# Imports...

In [1]:
# disable warnings bc we good on this one
import warnings
warnings.filterwarnings('ignore')

import os
from pprint import pprint
import numpy as np
import pandas as pd
import pickle
from tqdm import tqdm_notebook as tqdm
from scipy.io import loadmat


from datetime import datetime

from pynwb import NWBFile, TimeSeries, NWBHDF5IO
from pynwb.file import Subject

# install manually with python ./setup.py install
# https://github.com/NeurodataWithoutBorders/nwb-jupyter-widgets
#from nwbwidgets import nwb2widget

# local version of oe's analysis-tools
import OpenEphys as oe

data_dir = '../data/nwb/'




# Loading...

Load our own idiosyncratic metadata format. It is stored as a matlab struct, and contains sorted spikes as well as metadata.

In [2]:
out = loadmat(os.path.join(data_dir, 'OutPSTH_ch2c1.mat'))
out = out['out']

Scipy loads matlab structs as record arrays, to see the fields we can refer to its dtype

In [3]:
out.dtype.names

('IL',
 'Nclusters',
 'tetrode',
 'channel',
 'cluster',
 'cell',
 'M1ON',
 'mM1ONspikecount',
 'sM1ONspikecount',
 'semM1ONspikecount',
 'mM1ON',
 'mM1spontON',
 'sM1spontON',
 'semM1spontON',
 'LaserStart',
 'LaserWidth',
 'Lasernumpulses',
 'M_LaserStart',
 'M_LaserWidth',
 'M_LaserNumPulses',
 'M_LaserISI',
 'M1OFF',
 'mM1OFF',
 'mM1OFFspikecount',
 'sM1OFFspikecount',
 'semM1OFFspikecount',
 'mM1spontOFF',
 'sM1spontOFF',
 'semM1spontOFF',
 'numpulseamps',
 'numgapdurs',
 'pulseamps',
 'gapdurs',
 'gapdelay',
 'soa',
 'nrepsON',
 'nrepsOFF',
 'xlimits',
 'samprate',
 'datadir',
 'spiketimes',
 'LaserRecorded',
 'StimRecorded',
 'M1ONLaser',
 'mM1ONLaser',
 'M1OFFLaser',
 'mM1OFFLaser',
 'M1ONStim',
 'mM1ONStim',
 'M1OFFStim',
 'mM1OFFStim',
 'nb',
 'stimlog',
 'user')

Wow that's pretty big list of opaque variable names. Thankfully that's the point of converting to NWB.

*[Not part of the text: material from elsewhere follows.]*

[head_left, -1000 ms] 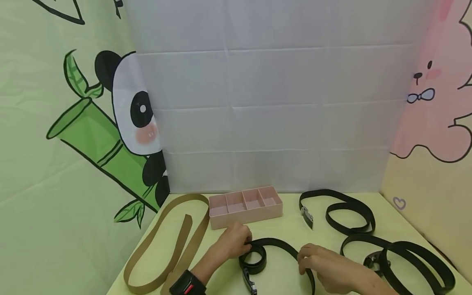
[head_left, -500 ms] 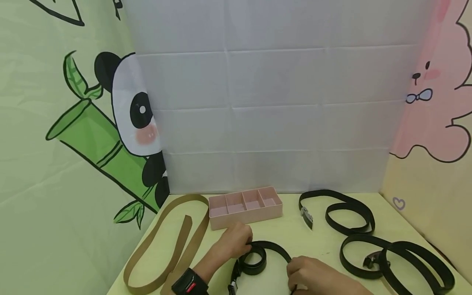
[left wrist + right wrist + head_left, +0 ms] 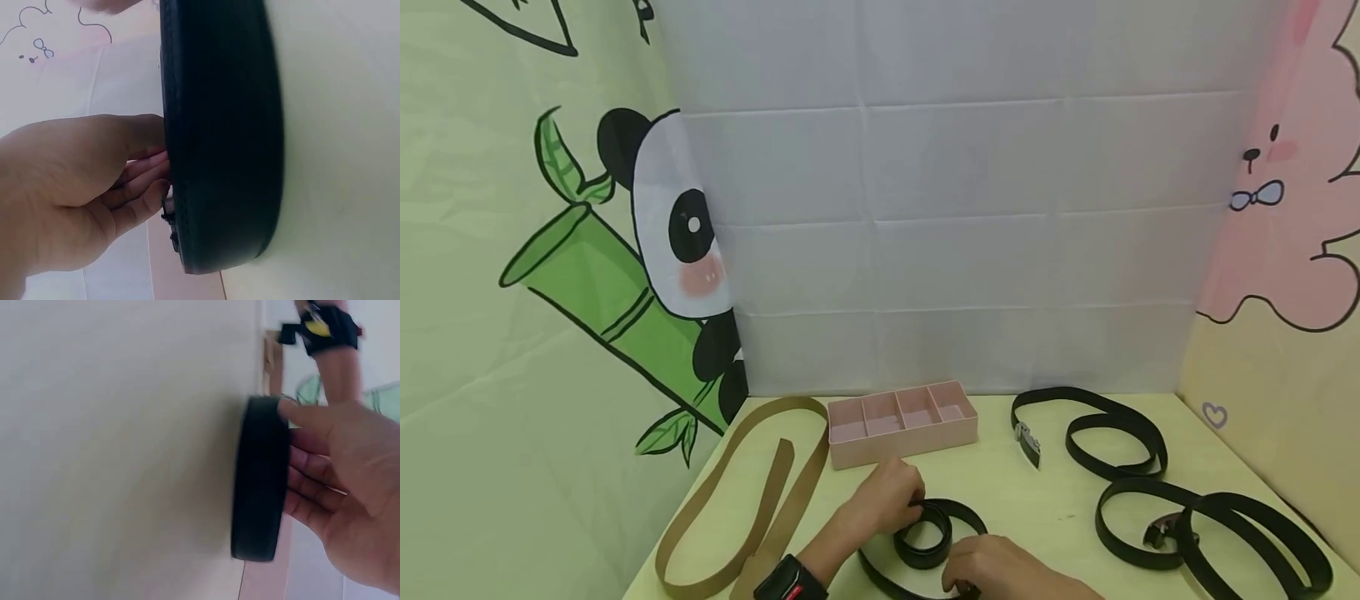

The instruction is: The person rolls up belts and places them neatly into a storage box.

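Observation:
A black belt (image 3: 923, 558) stands on its edge on the table, its inner part rolled in a small coil with a looser outer turn. My left hand (image 3: 891, 496) pinches it at the coil's upper left. In the left wrist view the left hand's (image 3: 69, 181) fingers go behind the wide belt band (image 3: 225, 137). My right hand (image 3: 1000, 568) grips the outer turn to the right of the coil. From the right wrist view, the right hand's (image 3: 356, 475) thumb lies at the belt's (image 3: 259, 481) top edge, with its other fingers behind. The belt's free ends are hidden in the head view.
Behind the hands stands a pink box (image 3: 902, 441) with several compartments. A tan strap (image 3: 807, 483) lies looped at left. Two more black belts sit at right, one at the back (image 3: 1071, 393) and one nearer (image 3: 1138, 557). A pale sheet (image 3: 955, 250) closes off the table's back.
My right hand has moved left and nearer, drawing the outer strap in towards the coil. The buckle end seen below the coil has swung round out of sight. The left hand stays at the coil.

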### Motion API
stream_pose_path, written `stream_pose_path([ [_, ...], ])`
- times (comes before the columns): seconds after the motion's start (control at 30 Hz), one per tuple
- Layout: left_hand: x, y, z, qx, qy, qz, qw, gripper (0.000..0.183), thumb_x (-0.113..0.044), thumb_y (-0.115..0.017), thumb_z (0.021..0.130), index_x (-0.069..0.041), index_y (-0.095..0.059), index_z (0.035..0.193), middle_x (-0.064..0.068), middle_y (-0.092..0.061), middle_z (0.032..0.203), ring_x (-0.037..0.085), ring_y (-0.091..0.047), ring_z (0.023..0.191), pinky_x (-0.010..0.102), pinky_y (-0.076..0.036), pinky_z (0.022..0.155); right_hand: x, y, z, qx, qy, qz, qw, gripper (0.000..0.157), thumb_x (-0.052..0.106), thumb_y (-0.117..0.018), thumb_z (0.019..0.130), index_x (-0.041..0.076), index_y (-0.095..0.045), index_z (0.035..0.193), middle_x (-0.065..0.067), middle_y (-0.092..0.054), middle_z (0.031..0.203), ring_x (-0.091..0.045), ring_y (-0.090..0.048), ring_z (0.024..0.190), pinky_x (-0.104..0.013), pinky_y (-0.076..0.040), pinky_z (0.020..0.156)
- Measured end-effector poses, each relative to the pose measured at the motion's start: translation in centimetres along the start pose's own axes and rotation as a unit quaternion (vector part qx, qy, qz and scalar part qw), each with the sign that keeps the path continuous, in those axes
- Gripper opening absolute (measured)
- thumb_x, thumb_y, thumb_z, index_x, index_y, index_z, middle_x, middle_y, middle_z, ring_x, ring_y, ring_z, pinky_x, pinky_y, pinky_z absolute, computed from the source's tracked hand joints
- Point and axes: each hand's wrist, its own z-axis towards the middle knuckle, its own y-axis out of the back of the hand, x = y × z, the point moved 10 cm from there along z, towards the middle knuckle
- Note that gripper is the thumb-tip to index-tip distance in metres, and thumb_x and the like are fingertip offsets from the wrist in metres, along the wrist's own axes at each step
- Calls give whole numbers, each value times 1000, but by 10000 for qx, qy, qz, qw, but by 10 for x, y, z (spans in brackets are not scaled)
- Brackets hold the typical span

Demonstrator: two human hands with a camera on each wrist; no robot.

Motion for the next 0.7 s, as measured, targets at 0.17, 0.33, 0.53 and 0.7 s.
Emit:
stream_pose_path([
  [0.17, -6, -5, 1, 174, -43, -329, 9993, 19, -13, -82, 80, -19, -74, 63, -14, -53, 54, -1, -42, 50, 14, -32, 44, -26, 41, -5, -712, -909, 68, 9933, 9, 22, -77, 92, 15, -77, 98, 8, -68, 89, -4, -62, 78, -20, -54, 68],
  [0.33, -19, -11, 4, 313, -157, -759, 9965, 16, -14, -81, 83, -19, -77, 69, -15, -59, 58, -4, -46, 52, 12, -36, 47, -60, 51, -4, -703, -1688, -210, 9829, 20, 27, -79, 91, 11, -75, 104, -1, -71, 98, -15, -64, 89, -32, -55, 76],
  [0.53, -31, -17, 9, 294, -304, -888, 9952, 15, -15, -83, 83, -20, -78, 70, -16, -62, 59, -8, -45, 52, 9, -35, 47, -84, 29, 0, -242, -1948, 469, 9794, 20, 26, -79, 89, 10, -78, 100, 2, -74, 91, -10, -64, 80, -27, -54, 69],
  [0.7, -33, -18, 9, 289, -250, -1016, 9941, 10, -15, -84, 83, -19, -82, 75, -15, -68, 63, -11, -48, 53, 7, -40, 49, -85, 25, 7, -442, -1762, 490, 9821, 5, 13, -80, 86, 17, -78, 86, 12, -69, 76, 1, -56, 65, -20, -49, 59],
])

We are only going to work with a small subset of it anyway so don't get your peppers pickled.

## Stimulus Metadata

Extract recording metadata. First we get the stim log, we convert it to a pandas DataFrame so it's easier to work with, and do a bit of cleaning.

In [4]:
stim_log = pd.DataFrame.from_records(out['stimlog'][0][0][0])

# remove columns we don't need
stim_log = stim_log[['type', 'stimulus_description', 'timestamp', 'LaserOnOff']]

stim_log = stim_log[stim_log.columns].astype(str)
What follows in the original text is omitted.